Estamos viviendo una situación excepcional a causa del COVID19: como ciudadanos estamos obligados a seguir un confinamiento que reduce nuestras salidas a la calle a lo mínimo imprescindible. No obstante, algunas empresas continuan abiertas y desarrollando su actividad, ¿Cómo les afecta el COVID-19 y qué medidas han de tomar?

De acuerdo con el artículo 29 de la Ley de prevención de riesgos laborales (LPRL) las empresas tienen el deber de velar por la seguridad y la salud de sus empleados, realizando la formación y el seguimiento de medidas de protección individual recomendadas por el ministerio de sanidad para el coronavirus. Unas medidas que ya pusimos en marcha en Diversis Corporación hace varias semanas mediante la elaboración de un plan de contingencia para frenar el COVID-19.

En este sentido, se recomienda elaborar una estrategia de seguridad para evitar aglomeraciones, de modo que se pueda cumplir con la distancia de seguridad recomendada (1,5 metros), bien sea distribuyendo el trabajo, reduciendo los viajes, limitando las reuniones de trabajo presenciales y, en caso de que sea posible, realizando teletrabajo. Relativo al trabajo a distancia, este deberá llevarse a cabo de común acuerdo entre la empresa y el trabajador, ya que no puede imponerse por ninguno de los dos lados.

En caso de contagiarnos, estaremos de baja laboral, por lo que no podremos ni deberemos trabajar. Pero si estamos en aislamiento preventivo, se considera que el trabajador se encuentra en situación de incapacidad temporal derivada de enfermedad común.

En este sentido y dadas las circunstancias, las autoridades sanitarias pueden obligarnos a un aislamiento preventivo (cuarentena) en caso de poner en riesgo la salud pública, minimizando así los riesgos de contagio. No obstante, esto se asume como una baja laboral.

Pese a que el gobierno en estado de alerta recomienda no viajar, puede darse el caso de que realicemos un desplazamiento a una zona de riesgo. En ese caso, tendremos la obligación de avisar a la empresa ya que existe el deber de cooperación en materia de seguridad y riesgos laborales.
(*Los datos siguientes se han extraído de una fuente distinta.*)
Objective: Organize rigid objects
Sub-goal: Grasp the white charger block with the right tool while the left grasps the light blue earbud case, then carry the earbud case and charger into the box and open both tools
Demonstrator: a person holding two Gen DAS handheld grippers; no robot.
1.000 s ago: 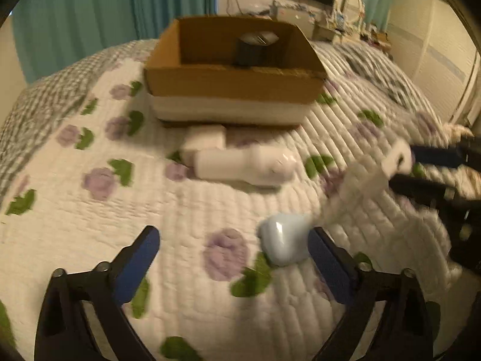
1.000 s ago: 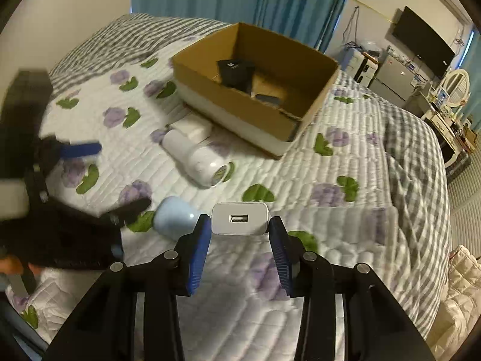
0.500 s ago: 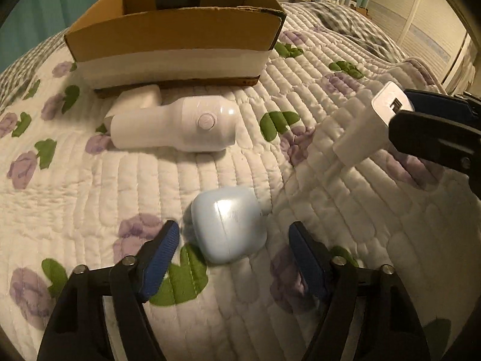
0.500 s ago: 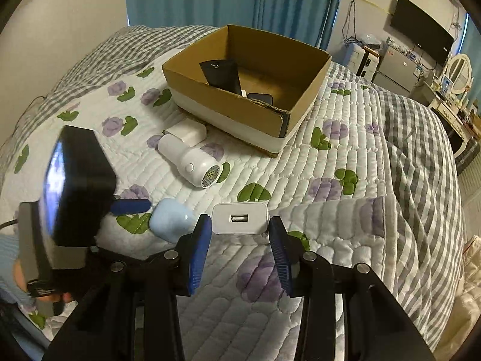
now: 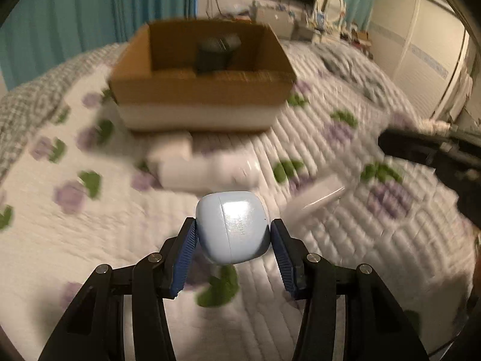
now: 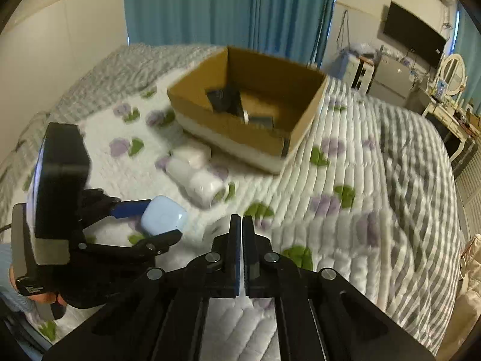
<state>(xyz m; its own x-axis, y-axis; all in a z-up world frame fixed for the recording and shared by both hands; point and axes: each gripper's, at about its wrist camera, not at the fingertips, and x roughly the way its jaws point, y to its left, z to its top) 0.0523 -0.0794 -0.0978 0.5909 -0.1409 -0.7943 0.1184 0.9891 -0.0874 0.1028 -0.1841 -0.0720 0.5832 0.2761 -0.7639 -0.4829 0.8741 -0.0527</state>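
Observation:
My left gripper (image 5: 234, 234) is shut on a pale blue rounded case (image 5: 233, 227) and holds it above the quilt; the case also shows in the right wrist view (image 6: 163, 216). My right gripper (image 6: 242, 221) is shut and empty. The white USB charger (image 5: 312, 201) lies on the quilt to the right of the case, blurred. A white cylindrical device (image 5: 207, 170) and a small white block (image 5: 171, 149) lie in front of the open cardboard box (image 5: 201, 90), which holds dark items (image 5: 215, 52).
The bed has a white quilt with purple flowers (image 6: 330, 147) and a grey checked blanket (image 6: 421, 156) on the right. Blue curtains hang behind. A dresser, mirror and TV stand at the far right of the room.
My left gripper closed on the blue case and lifted it. My right gripper let go of the white charger, which now lies on the quilt, and shut empty.

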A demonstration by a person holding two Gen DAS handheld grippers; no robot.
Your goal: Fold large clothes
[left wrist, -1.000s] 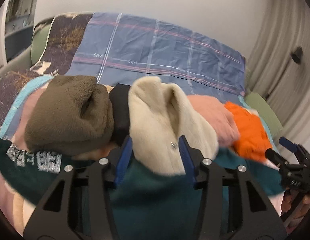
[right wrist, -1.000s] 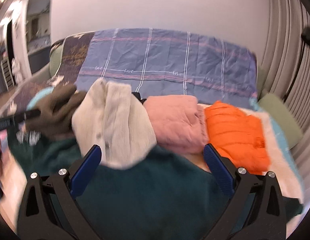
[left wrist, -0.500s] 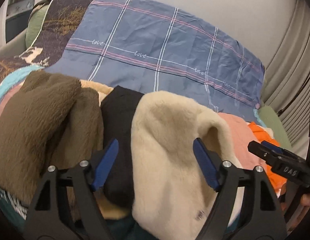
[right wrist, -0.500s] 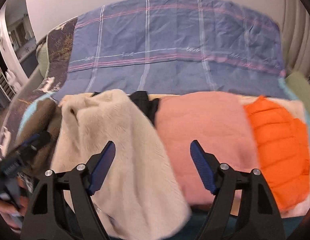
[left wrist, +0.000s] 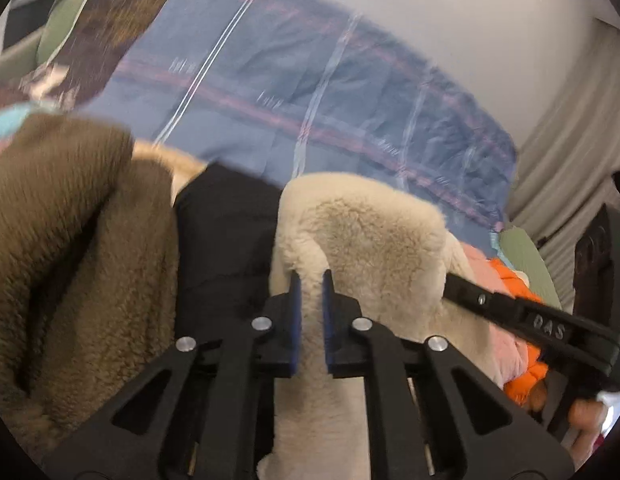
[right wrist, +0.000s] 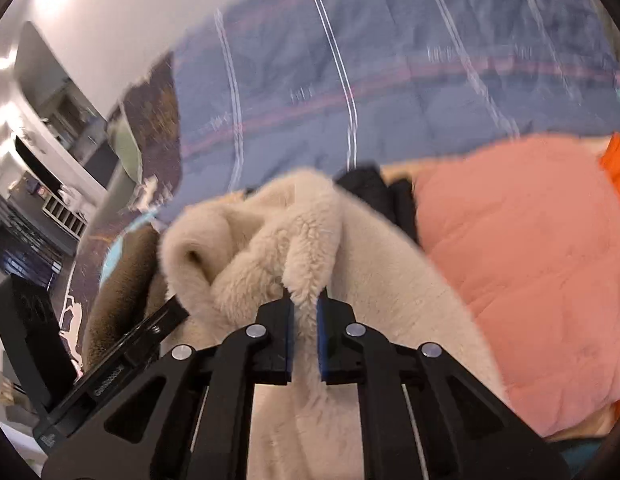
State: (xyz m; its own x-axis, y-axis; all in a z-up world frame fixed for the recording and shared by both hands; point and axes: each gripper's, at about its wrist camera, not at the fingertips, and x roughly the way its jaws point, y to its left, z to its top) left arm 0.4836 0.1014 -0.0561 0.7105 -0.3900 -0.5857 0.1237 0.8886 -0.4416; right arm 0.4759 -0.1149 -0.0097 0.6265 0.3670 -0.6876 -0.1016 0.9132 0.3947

Eso sí, la empresa no puede obligarnos en ningún caso a viajar a una zona de riesgo, ya que podemos acogernos a que este desplazamiento constituya un riesgo grave e inminente para nuestra salud.

Desgraciadamente esta situación ha provocado que muchas empresas tomen la decisión de cesar su actividad temporalmente por razones catastróficas y de causa mayor como es el caso del COVID19. En esta situación es posible que la empresa decida acogerse a un ERTE.

En el caso de Diversis Corporación, seguimos trabajando puesto que damos servicio a empresas del sector de la alimentación y bebida, por lo que sin nosotros no podrían desarrollar su actividad y garantizar el producto de primera necesidad a los ciudadanos.